Rinzai kõan practice, as it is presently conducted in the Rinzai monasteries
of Japan, involves an element of literary study. Zen monks all have books. They
need them to support their kõan practice, and the further they progress, the more
their practice involves the study of texts and the writing of words. The Zen school,
however, describes itself as “not founded on words and letters, a separate tradition
outside scripture.” ...
Why then do Japanese Rinzai monks study books as part of their kõan practice? What
books do they study? How can the study of such books be compatible with the struggle
to attain the awakening that is beyond language?
If one begins from the assumption that the Zen tradition has a single, fixed attitude
to language—namely, that Zen is not founded on words and letters, and that language
cannot express the awakened mind—then Rinzai literary kõan practices can
only seem totally misguided. But once one recognizes that Rinzai Zen, like the Chinese
literary tradition from which it developed, works with more than one paradigm
of language, then the inclusion of literary study as part of kõan practice will be both
natural and desirable. ... In fact, those who successfully complete the Rinzai Zen curriculum
need to develop many of the same skills that were required for successful
completion of the imperial examinations—a prodigious ability to memorize long
passages verbatim, the ability to compose elegant classical Chinese verse, a beautiful
calligraphic hand, and so on. The closest present-day counterpart of the classical Chinese
Confucian literati scholar is the Japanese Rinzai Zen rõshi. He is one of the last
remaining examples of those whose daily lives involve use of the literati scholar’s four
treasures: writing brush, ink stick, ink stone, and paper.
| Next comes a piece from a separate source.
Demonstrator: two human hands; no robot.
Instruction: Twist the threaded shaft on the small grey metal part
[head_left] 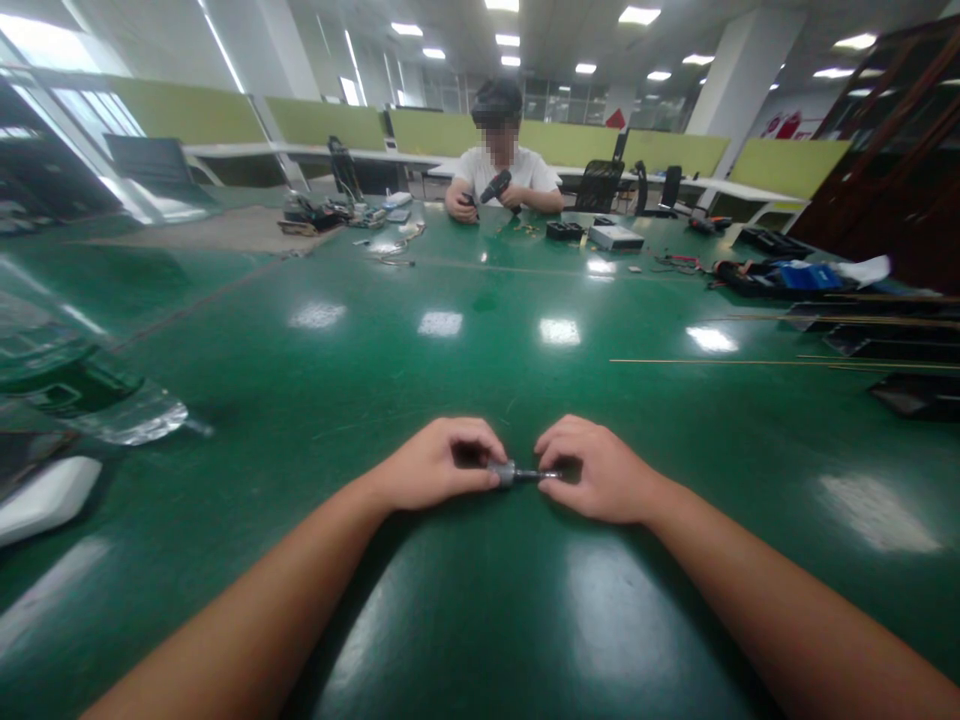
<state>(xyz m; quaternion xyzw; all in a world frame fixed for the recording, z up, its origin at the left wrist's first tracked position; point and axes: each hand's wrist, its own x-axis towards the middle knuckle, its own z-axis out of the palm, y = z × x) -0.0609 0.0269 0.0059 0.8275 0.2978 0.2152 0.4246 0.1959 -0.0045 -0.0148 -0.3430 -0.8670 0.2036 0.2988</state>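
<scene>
My left hand (448, 462) pinches a small grey metal cylinder (505, 473) between thumb and fingers, low over the green tabletop. A thin, shiny metal rod (529, 475) sticks out of the cylinder to the right and lies almost level. The far end of that rod is between the thumb and fingertips of my right hand (589, 470), also closed in a pinch. Fingers cover part of both pieces, so I cannot tell whether the rod is fixed in the cylinder or what kind of part it is.
On the left a clear water bottle (90, 390) lies beside a white object (49, 498). Thin yellowish rods (720, 361) and black trays (892, 338) occupy the right. Across the green table (480, 380) a person (504, 165) holds a power drill (496, 186).
</scene>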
According to the widely accepted stereotypical image, Zen completely rejects language
and conceptual thought. Zen enlightenment, it is believed, breaks through the
false dichotomies imposed by language and destroys the artificial categories
implanted in our minds by social conditioning. Zen enlightenment, it is assumed,
directly apprehends things as they are in an ineffable pure consciousness outside the
realms of language and intellect. This stereotype, with its crude dichotomy between
a realm of intellectual thought and a realm of pure intuition, topples on close inspection
from its own internal inconsistencies.
But as [this book] Zen Sand makes clear, the kõan practice is not a breaking out of language
into a realm of silence but a sophisticated use of language to express and realize awakening.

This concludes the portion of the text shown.